→ **WORK INSTRUCTIONS**: Starting at the line that contains "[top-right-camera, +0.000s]" and stopping after the line that contains "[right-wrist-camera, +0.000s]", transcribe the listing below exactly; do not include any pictures.

→ **DATASET CONTENT**:
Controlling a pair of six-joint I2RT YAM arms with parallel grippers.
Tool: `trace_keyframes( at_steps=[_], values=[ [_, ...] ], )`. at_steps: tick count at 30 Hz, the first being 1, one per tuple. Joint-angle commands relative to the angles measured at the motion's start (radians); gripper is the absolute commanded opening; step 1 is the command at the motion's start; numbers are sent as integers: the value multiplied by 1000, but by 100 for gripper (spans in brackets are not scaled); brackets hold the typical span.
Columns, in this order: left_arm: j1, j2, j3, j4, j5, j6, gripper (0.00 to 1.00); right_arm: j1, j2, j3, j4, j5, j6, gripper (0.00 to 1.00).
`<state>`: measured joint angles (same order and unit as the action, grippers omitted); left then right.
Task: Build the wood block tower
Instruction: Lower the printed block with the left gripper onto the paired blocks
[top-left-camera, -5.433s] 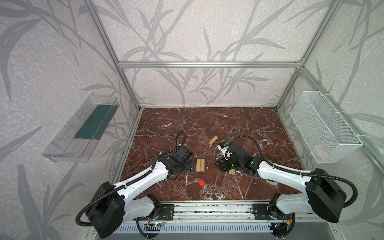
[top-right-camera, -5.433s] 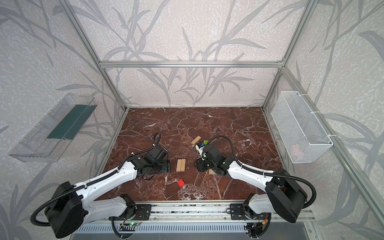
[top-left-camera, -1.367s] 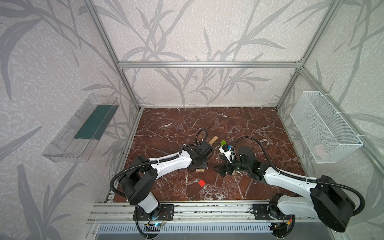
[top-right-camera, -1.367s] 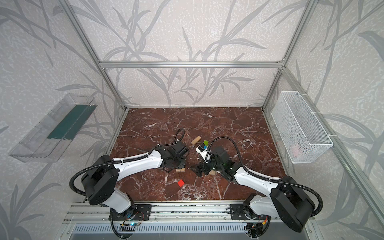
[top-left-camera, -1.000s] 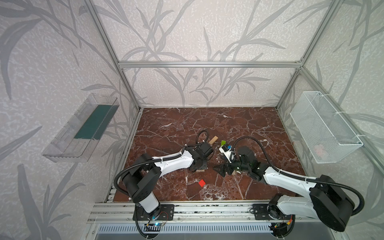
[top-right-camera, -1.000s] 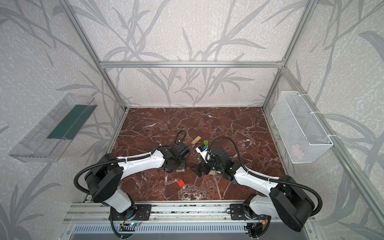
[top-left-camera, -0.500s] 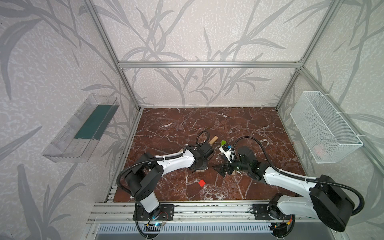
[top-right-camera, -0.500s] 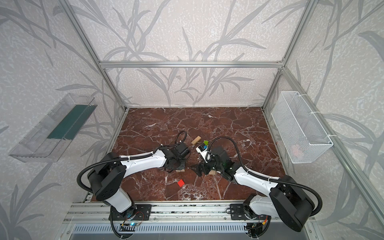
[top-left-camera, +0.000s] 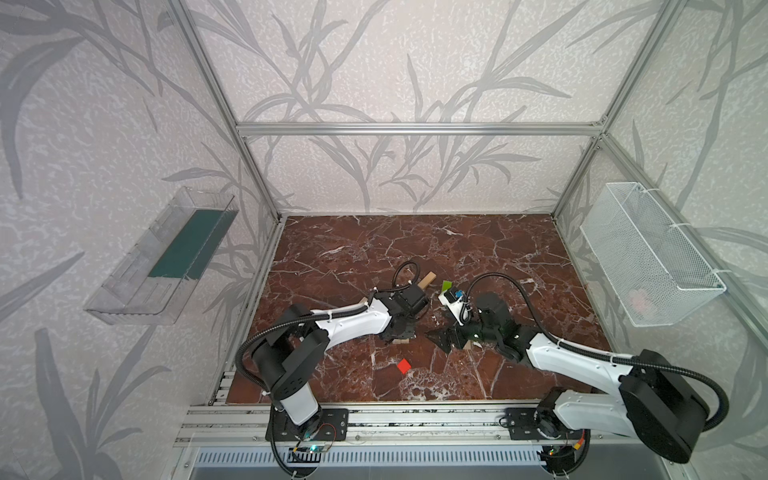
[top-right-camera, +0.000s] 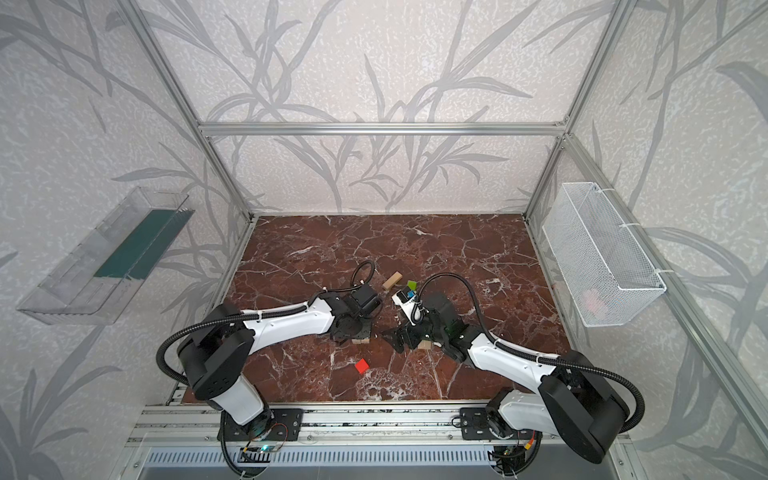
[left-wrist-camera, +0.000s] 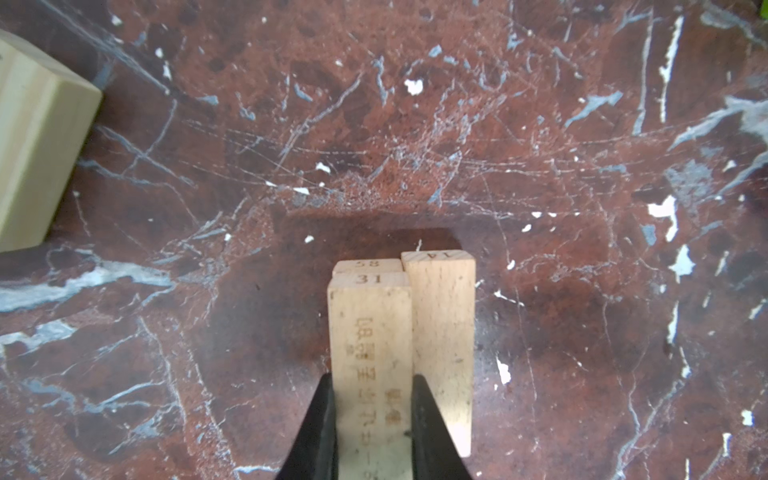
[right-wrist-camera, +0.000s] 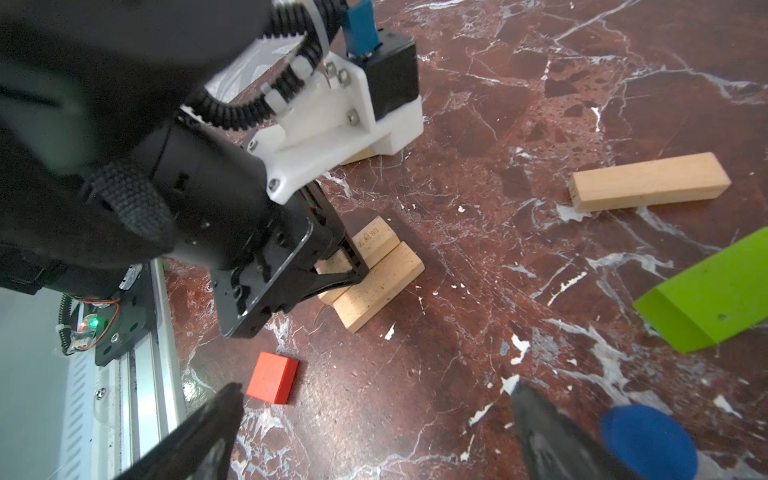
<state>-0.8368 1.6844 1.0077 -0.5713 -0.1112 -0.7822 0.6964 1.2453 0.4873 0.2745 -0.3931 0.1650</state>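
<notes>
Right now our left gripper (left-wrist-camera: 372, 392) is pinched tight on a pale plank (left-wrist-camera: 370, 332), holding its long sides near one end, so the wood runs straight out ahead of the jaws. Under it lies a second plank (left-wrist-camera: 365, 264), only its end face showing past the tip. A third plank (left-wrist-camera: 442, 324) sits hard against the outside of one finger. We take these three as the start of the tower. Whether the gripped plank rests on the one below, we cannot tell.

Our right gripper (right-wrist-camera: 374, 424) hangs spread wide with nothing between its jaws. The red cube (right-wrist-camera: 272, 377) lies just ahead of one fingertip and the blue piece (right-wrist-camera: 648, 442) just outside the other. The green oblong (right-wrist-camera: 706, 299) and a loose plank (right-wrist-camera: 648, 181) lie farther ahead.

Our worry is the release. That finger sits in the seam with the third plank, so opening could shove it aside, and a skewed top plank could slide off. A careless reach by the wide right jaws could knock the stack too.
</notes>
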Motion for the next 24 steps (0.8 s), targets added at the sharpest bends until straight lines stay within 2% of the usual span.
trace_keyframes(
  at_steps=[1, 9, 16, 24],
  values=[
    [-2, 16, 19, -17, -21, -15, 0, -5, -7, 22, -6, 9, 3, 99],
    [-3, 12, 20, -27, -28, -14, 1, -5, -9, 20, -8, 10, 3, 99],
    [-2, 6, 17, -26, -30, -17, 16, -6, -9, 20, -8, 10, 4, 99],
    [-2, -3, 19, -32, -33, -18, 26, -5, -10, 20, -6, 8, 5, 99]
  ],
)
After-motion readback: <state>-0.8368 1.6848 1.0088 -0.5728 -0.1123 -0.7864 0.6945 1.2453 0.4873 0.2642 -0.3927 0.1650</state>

→ **SOLUTION BELOW**:
[top-right-camera, +0.000s] 
[left-wrist-camera, +0.000s] 
[right-wrist-camera, +0.000s] 

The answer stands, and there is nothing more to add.